O desvario todo sobrevinha à medida que faziam emergir os elementos que, antes, estavam adormecidos no interior do elefante. De lá é que vinham o moldes que seguravam as bocas dos performers travadas em sorrisos mecânicos, os pigmentos que coloriam salivas espumantes, o líquido luminoso sob luz negra, enfim, todos artifícios empregados em cena e que asseguravam uma sedutora estranheza.

Desse insano delírio que sublimava o prazer despertado nos ambientes de raves, onde a própria música nos transporta para o total entusiasmo frenético, mesmo sem o auxílio de psicotrópicos como pastilhas de ecstasy ou, ainda, ácido lisérgico, partilhávamos de uma experiência estonteantemente única, algo que a arte contemporânea, com tanto racionalismo e conceito, está longe de conseguir.

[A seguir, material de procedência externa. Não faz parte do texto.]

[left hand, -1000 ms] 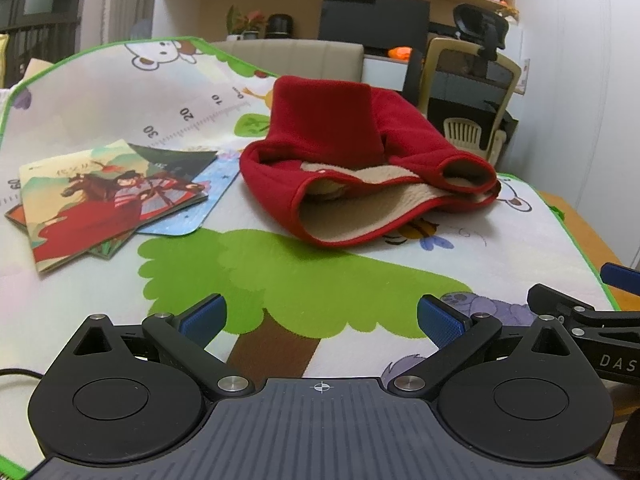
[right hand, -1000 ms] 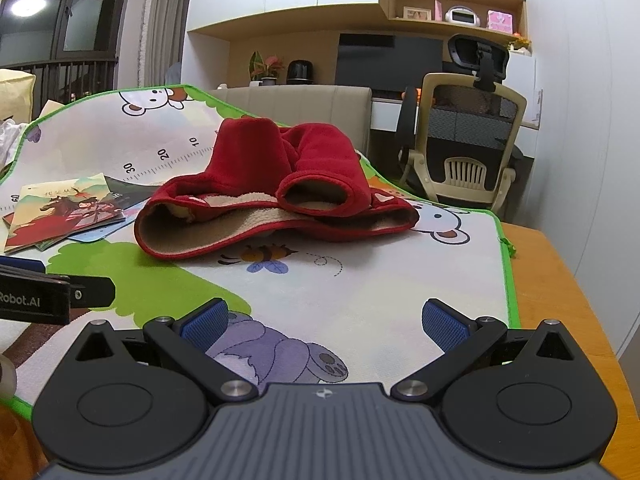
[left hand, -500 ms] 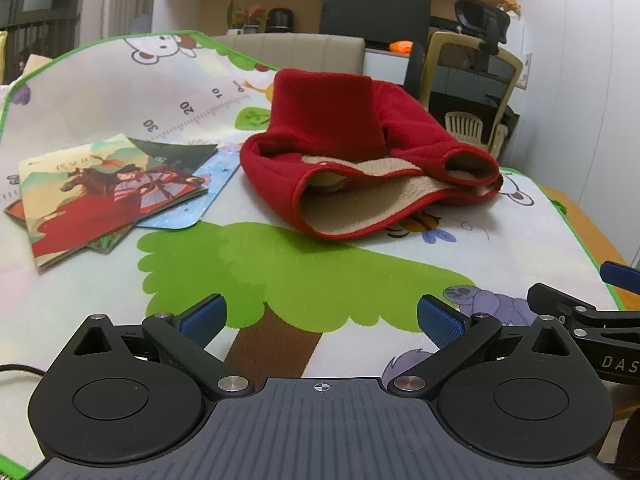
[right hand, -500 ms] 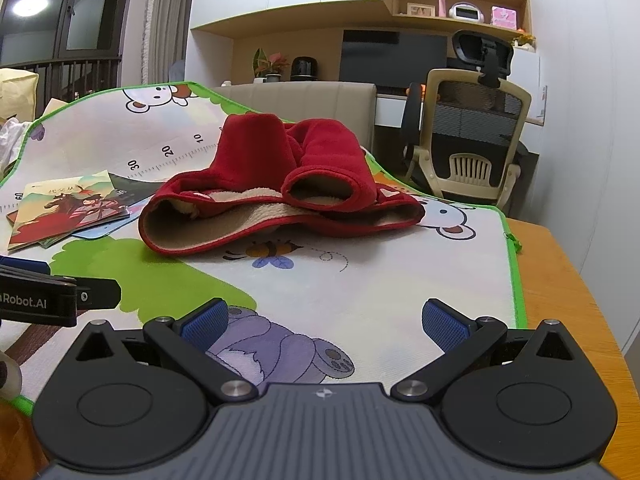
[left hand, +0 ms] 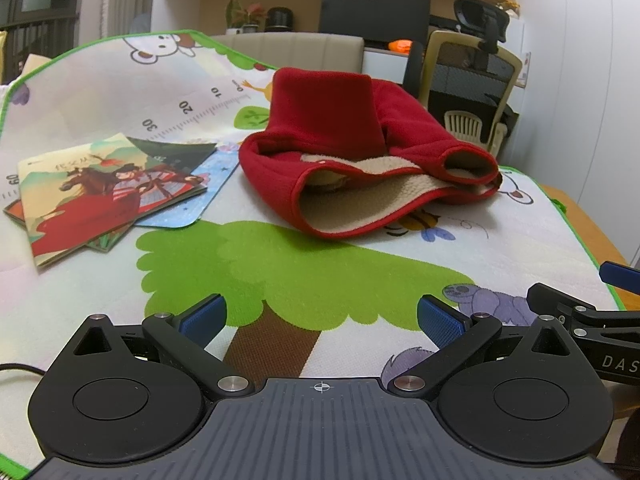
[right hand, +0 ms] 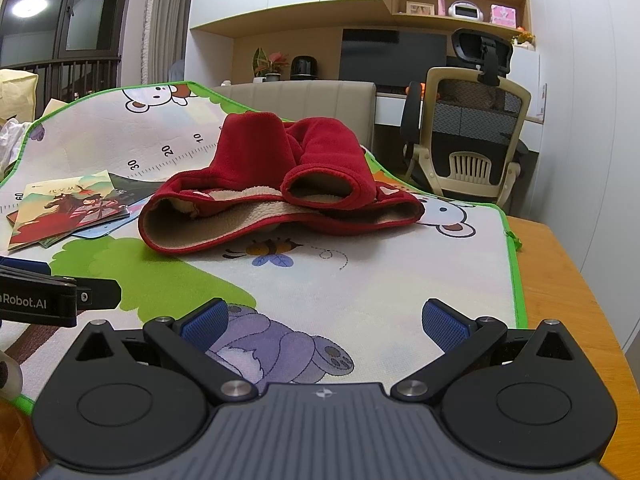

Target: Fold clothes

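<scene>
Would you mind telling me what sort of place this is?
Probably a home living room or study: a children's play mat covers the table, an office chair stands behind it, and shelves hold keepsakes.

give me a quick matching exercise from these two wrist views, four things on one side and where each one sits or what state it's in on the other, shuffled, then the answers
Things
1. red garment
2. picture books
3. left gripper
4. office chair

Places or states
A. open, holding nothing, above the green tree print
B. off the table, behind its far edge
C. crumpled on the play mat, beige lining showing
D. stacked flat on the mat, left of the garment

Pairs: 1-C, 2-D, 3-A, 4-B
</scene>
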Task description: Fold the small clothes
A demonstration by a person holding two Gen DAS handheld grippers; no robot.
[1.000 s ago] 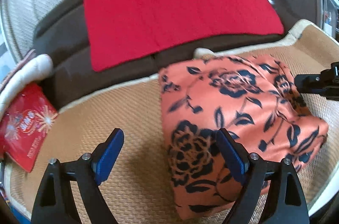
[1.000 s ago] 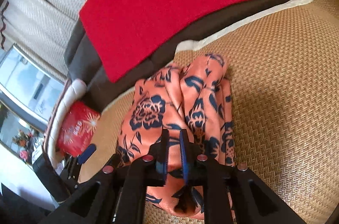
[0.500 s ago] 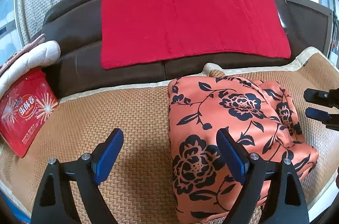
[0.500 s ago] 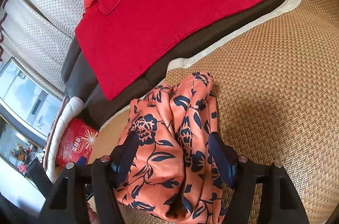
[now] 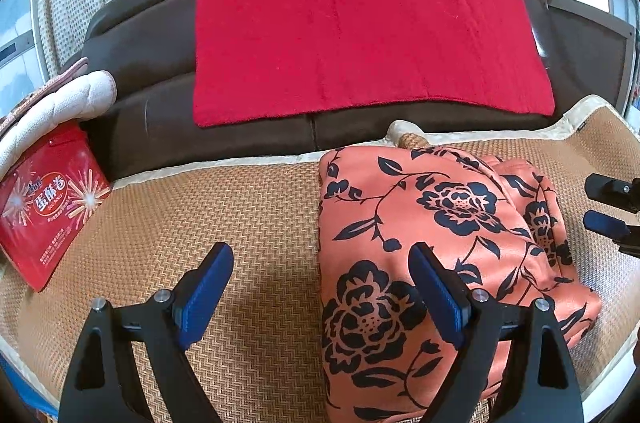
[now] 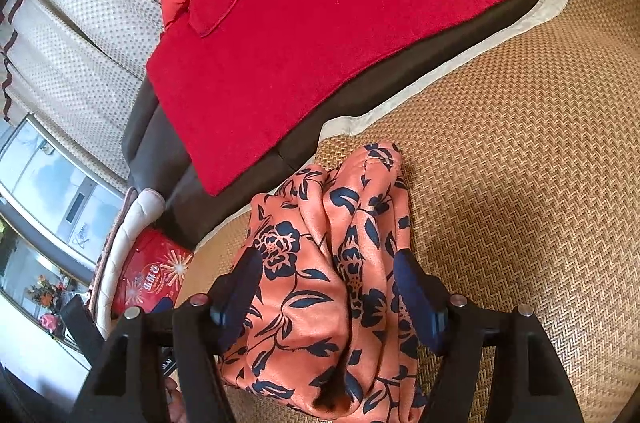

Dessa obra, subterfúgios nos conduziam para algo que se aproximava do ritual, que nos transportava para uma segunda realidade juntamente com os performers e não de forma discernida, apesar de termos nos conservado diante de uma apresentação feita em cena totalmente frontal, à italiana, com determinação do lugar reservado ao público e ao artista.

 

Fernando Belfiore, .whatdowefinallyshare. Festival Contemporâneo de Dança, Complexo Cultural Funarte São Paulo, São Paulo, SP, Brasil. Fotografia de Thomas Lenden

 

Fernando Belfiore, .whatdowefinallyshare. Festival Contemporâneo de Dança, Complexo Cultural Funarte São Paulo, São Paulo, SP, Brasil. Fotografia de Thomas Lenden

 

Sob signos que rejeitavam uma lógica embrutecedora, Belfiore nos fez adentrar um espaço de devaneio onírico, aludindo desde o movimento surrealista até a estética flúor do filme Liquid Sky (1982), de Slava Tsukerman, arrastando-nos para um plano estonteador, longe dos maçantes discursos fundamentados, muitas vezes, em supostos preceitos intelectuais. Apresenta-se em .whatdowefinallyshare. um limbo de diferentes disciplinas que caracterizavam algo mais livre e que abdicava de um rótulo sintético, limitador; afinal, a obra não se bastava em exibição de uma metodologia, pois era uma troca de excitação acima de tudo, a qual convida-nos a um ritual que provoca alteração dos nossos estados mentais.